EXERCISE DESCRIPTION: With both ends included, transcribe exactly the records below from their first line to the line that contains "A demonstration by".
═══ SOURCE DATA
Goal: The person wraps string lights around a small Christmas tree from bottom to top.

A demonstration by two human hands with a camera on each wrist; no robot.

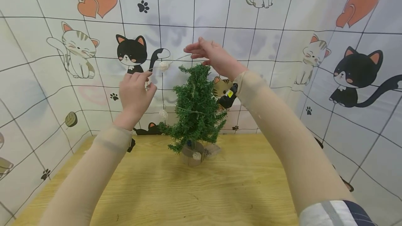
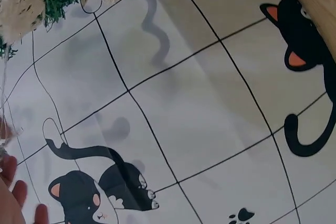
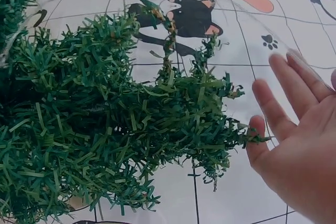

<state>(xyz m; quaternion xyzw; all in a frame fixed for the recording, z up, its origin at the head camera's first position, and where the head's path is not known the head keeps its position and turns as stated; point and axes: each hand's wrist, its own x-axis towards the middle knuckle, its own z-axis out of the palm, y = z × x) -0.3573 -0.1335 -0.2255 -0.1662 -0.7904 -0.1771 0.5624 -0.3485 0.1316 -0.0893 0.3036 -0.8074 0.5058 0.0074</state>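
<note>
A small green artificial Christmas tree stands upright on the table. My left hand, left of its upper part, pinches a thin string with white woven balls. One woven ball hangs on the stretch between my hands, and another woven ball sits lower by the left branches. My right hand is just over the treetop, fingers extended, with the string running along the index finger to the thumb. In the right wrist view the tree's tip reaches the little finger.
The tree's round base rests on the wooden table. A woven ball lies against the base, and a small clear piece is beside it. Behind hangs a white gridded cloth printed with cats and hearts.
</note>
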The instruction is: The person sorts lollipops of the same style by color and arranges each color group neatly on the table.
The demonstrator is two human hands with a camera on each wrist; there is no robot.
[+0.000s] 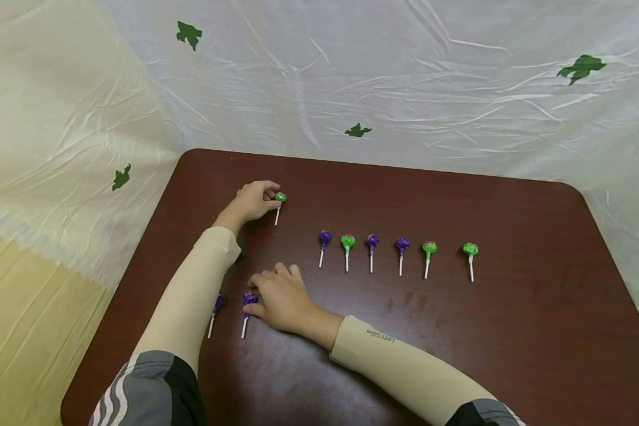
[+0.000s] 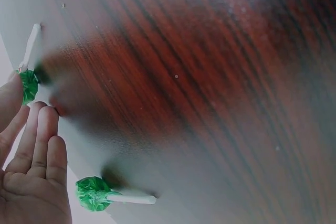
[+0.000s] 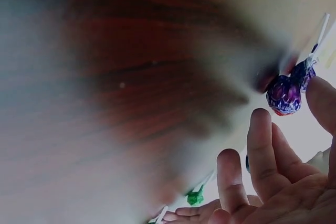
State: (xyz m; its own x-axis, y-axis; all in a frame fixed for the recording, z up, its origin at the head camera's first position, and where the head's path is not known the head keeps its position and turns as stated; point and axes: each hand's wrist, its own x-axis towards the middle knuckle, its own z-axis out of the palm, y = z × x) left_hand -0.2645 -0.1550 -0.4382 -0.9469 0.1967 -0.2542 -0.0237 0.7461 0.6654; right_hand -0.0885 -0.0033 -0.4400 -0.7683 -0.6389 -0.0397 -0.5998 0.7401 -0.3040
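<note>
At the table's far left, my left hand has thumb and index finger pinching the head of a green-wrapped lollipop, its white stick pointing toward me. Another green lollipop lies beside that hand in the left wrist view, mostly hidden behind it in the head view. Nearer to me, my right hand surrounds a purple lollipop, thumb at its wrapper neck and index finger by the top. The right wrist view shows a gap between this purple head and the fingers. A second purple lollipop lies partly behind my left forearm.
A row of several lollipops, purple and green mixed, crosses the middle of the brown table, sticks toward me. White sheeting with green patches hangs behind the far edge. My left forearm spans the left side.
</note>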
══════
FINAL ANSWER:
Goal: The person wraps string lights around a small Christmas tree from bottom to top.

A demonstration by two human hands with a camera on each wrist; no robot.

The output is now finished.